# Import libraries

In [None]:
!pip install datasets
!pip install evaluate rouge_score
!pip install accelerate

In [None]:
import torch
import torch.nn as nn
from transformers import AutoModelForSeq2SeqLM, AutoTokenizer, DataCollatorForSeq2Seq, Seq2SeqTrainingArguments, Seq2SeqTrainer, AutoConfig, MBartForConditionalGeneration, PretrainedConfig
from datasets import load_dataset, Dataset, DatasetDict
import evaluate
import numpy as np
import pandas as pd
import accelerate

# Model

In [None]:
class AddLayer(nn.Module):
    def __init__(self, len_output):
        super(AddLayer, self).__init__()
        self.linear1 =  nn.Linear(64001,1024)
        self.dropout = nn.Dropout(0.1)
        self.linear2 = nn.Linear(1024, len_output)
        
    def forward(self,x):
        x = self.linear1(x)
        x = self.dropout(x)
        x = self.linear2(x)
        return x

class CustomeLinear(MBartForConditionalGeneration):
    def __init__(self, len_output, config):
        super(CustomeLinear, self).__init__(config)
        self.model = AutoModelForSeq2SeqLM.from_pretrained(model_path).to(device)
        del self.lm_head
        self.lm_head = AddLayer(len_output)    
        self.init_output_layer()

    def init_output_layer(self):
        for name, param in self.lm_head.named_parameters():
            if "weight" in name:
                nn.init.xavier_uniform_(param)
            elif "bias" in name:
                # Initialize biases to zeros or with a specific value
                nn.init.constant_(param, 0.0)  # Initialize biases to zeros

model_path = "vinai/bartpho-word"
device = torch.device('cuda') if torch.cuda.is_available() else torch.device('cpu')
tokenizer = AutoTokenizer.from_pretrained(model_path)
config = PretrainedConfig.from_pretrained(model_path, forced_eos_token_id=2)
model = CustomeLinear(len_output=64001, config=config).to(device)
data_collator = DataCollatorForSeq2Seq(tokenizer=tokenizer, model=model, return_tensors="pt")

# Dataset

In [None]:
data = load_dataset("Valleyy/final_nlp_data")
def data_processing(dataset):
    document = dataset["Segmented_document"]
    summary = dataset["Segmented_summary"]
    doc_tokenizer = tokenizer(document, max_length = 1024, truncation = True)
    sum_tokenizer = tokenizer(summary, max_length = 1024, truncation = True)
    input_ids = doc_tokenizer["input_ids"]
    attention_mask = doc_tokenizer["attention_mask"]
    labels = sum_tokenizer["input_ids"]
    dataset = DatasetDict({"input_ids": input_ids, "attention_mask": attention_mask, "labels": labels})
    return dataset
dataset = data.map(data_processing, remove_columns=[ 'Document', 'Summary', 'Segmented_document','Segmented_summary', 'Dataset'], batched = True, batch_size = 128)

# Training

In [None]:
metric = evaluate.load("rouge")
def compute_metrics(eval_pred):
    predictions, labels = eval_pred
    predictions[predictions == -100] = 1
    decoded_preds = tokenizer.batch_decode(predictions, skip_special_tokens=True)
    labels = np.where(labels != -100, labels, tokenizer.eos_token_id)
    decoded_labels = tokenizer.batch_decode(labels, skip_special_tokens=True,)

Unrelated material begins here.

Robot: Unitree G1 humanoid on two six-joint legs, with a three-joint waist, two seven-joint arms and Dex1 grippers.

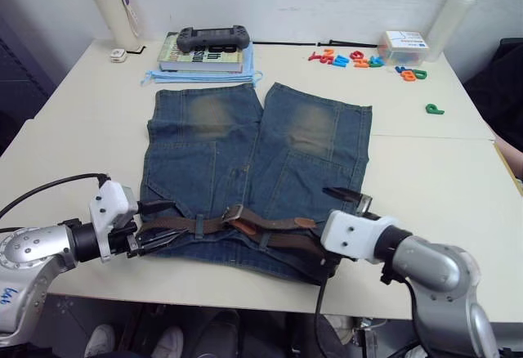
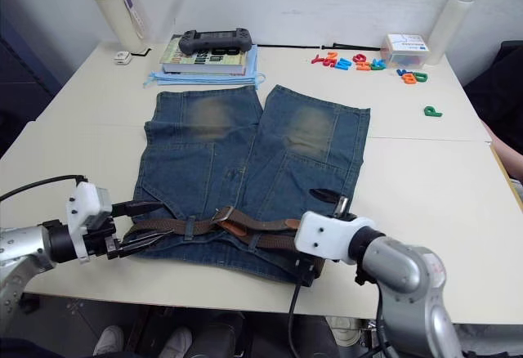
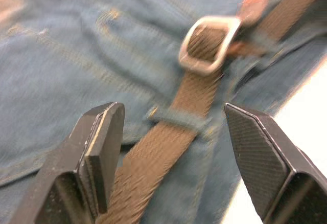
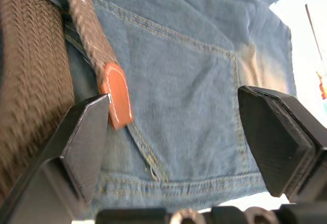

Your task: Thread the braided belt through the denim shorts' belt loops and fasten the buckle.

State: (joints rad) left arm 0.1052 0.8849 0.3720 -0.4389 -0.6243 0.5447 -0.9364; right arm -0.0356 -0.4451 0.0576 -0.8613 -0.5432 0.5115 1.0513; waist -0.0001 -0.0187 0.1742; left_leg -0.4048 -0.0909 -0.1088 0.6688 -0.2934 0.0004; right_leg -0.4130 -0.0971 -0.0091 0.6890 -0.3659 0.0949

    result = metric.compute(predictions=decoded_preds, references=decoded_labels, use_stemmer=True)

    prediction_lens = [np.count_nonzero(pred != tokenizer.pad_token_id) for pred in predictions]
    result["gen_len"] = np.mean(prediction_lens)
    
    return {k: round(v, 4) for k, v in result.items()}

In [None]:
args = Seq2SeqTrainingArguments(output_dir = "/kaggle/working/",
                                evaluation_strategy="epoch",
                                save_strategy="epoch",
                               per_device_train_batch_size=3,
                               per_device_eval_batch_size=3,
                               learning_rate=1e-4,
                               weight_decay=1e-2,
                               load_best_model_at_end =True,
                               predict_with_generate=True,
                               num_train_epochs=5,
                               logging_strategy="epoch",
                               generation_max_length=256,
                               save_total_limit = 1,
                               fp16=True,
                               remove_unused_columns=False)

trainer = Seq2SeqTrainer(model=model,
                        args=args,
                        train_dataset=dataset["train"],
                        eval_dataset=dataset["valid"],
                        tokenizer=tokenizer,
                        compute_metrics=compute_metrics,
                        data_collator = data_collator)

In [None]:
torch.cuda.empty_cache()
torch.cuda.memory_allocated()
PYTORCH_CUDA_ALLOC_CONF=expandable_segments=256

In [None]:
import wandb
wandb.login(key="695d88b353e77947e7dab7e474bbac18056e9978")

wandb.init(project="NLP-bartpho")

In [None]:
trainer.train()

In [None]:
model.push_to_hub(repo_id="MinhViet/bartpho-linear", use_auth_token="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")

In [None]:
import os

# Path to the directory to save the model
save_model_dir = '/kaggle/working/save_model'

# Check if the directory exists, if not, create it
if not os.path.exists(save_model_dir):
    os.makedirs(save_model_dir)
    print(f"The directory '{save_model_dir}' has been created.")
else:
    print(f"The directory '{save_model_dir}' already exists.")

In [None]:
trainer.save_model("/kaggle/working/save_model")